TRY IT
Please transcribe the listing below with every word intact.

[[ INFORMATION SHOWN, beginning ]]

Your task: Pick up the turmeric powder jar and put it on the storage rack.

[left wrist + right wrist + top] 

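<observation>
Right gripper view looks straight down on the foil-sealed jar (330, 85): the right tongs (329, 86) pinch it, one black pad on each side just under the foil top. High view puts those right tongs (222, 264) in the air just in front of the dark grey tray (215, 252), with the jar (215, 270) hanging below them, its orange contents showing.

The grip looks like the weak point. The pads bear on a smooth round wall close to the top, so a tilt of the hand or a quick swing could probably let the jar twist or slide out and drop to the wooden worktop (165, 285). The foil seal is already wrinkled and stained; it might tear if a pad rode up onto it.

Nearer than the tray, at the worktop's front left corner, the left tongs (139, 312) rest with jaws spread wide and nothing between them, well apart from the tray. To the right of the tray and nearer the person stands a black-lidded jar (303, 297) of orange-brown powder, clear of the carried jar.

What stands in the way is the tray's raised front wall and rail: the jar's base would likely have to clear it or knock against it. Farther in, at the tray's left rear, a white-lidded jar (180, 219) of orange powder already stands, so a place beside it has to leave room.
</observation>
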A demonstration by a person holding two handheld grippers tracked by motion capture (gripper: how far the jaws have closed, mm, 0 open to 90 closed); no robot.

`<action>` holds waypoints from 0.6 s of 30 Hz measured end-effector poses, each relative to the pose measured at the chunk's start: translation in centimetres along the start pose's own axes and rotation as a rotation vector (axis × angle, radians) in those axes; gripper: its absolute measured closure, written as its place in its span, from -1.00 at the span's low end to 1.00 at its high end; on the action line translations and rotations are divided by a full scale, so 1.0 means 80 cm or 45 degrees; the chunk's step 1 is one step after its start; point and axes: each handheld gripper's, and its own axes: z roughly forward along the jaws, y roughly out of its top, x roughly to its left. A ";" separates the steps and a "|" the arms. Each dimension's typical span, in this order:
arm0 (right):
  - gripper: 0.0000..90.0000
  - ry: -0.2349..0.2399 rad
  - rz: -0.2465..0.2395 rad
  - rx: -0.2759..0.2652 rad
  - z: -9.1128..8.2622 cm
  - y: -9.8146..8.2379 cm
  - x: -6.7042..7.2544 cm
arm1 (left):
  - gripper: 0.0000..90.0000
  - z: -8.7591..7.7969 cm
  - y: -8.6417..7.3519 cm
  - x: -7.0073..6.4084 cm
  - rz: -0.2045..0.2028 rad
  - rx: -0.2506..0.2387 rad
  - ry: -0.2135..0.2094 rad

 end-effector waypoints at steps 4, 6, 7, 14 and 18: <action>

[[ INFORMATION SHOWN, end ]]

WRITTEN RESPONSE
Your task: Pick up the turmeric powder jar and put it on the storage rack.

[left wrist + right wrist + top] 

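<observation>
Right gripper view looks straight down on the foil-sealed jar (330, 85): the right tongs (329, 86) pinch it, one black pad on each side just under the foil top. High view puts those right tongs (222, 264) in the air just in front of the dark grey tray (215, 252), with the jar (215, 270) hanging below them, its orange contents showing.

The grip looks like the weak point. The pads bear on a smooth round wall close to the top, so a tilt of the hand or a quick swing could probably let the jar twist or slide out and drop to the wooden worktop (165, 285). The foil seal is already wrinkled and stained; it might tear if a pad rode up onto it.

Nearer than the tray, at the worktop's front left corner, the left tongs (139, 312) rest with jaws spread wide and nothing between them, well apart from the tray. To the right of the tray and nearer the person stands a black-lidded jar (303, 297) of orange-brown powder, clear of the carried jar.

What stands in the way is the tray's raised front wall and rail: the jar's base would likely have to clear it or knock against it. Farther in, at the tray's left rear, a white-lidded jar (180, 219) of orange powder already stands, so a place beside it has to leave room.
</observation>
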A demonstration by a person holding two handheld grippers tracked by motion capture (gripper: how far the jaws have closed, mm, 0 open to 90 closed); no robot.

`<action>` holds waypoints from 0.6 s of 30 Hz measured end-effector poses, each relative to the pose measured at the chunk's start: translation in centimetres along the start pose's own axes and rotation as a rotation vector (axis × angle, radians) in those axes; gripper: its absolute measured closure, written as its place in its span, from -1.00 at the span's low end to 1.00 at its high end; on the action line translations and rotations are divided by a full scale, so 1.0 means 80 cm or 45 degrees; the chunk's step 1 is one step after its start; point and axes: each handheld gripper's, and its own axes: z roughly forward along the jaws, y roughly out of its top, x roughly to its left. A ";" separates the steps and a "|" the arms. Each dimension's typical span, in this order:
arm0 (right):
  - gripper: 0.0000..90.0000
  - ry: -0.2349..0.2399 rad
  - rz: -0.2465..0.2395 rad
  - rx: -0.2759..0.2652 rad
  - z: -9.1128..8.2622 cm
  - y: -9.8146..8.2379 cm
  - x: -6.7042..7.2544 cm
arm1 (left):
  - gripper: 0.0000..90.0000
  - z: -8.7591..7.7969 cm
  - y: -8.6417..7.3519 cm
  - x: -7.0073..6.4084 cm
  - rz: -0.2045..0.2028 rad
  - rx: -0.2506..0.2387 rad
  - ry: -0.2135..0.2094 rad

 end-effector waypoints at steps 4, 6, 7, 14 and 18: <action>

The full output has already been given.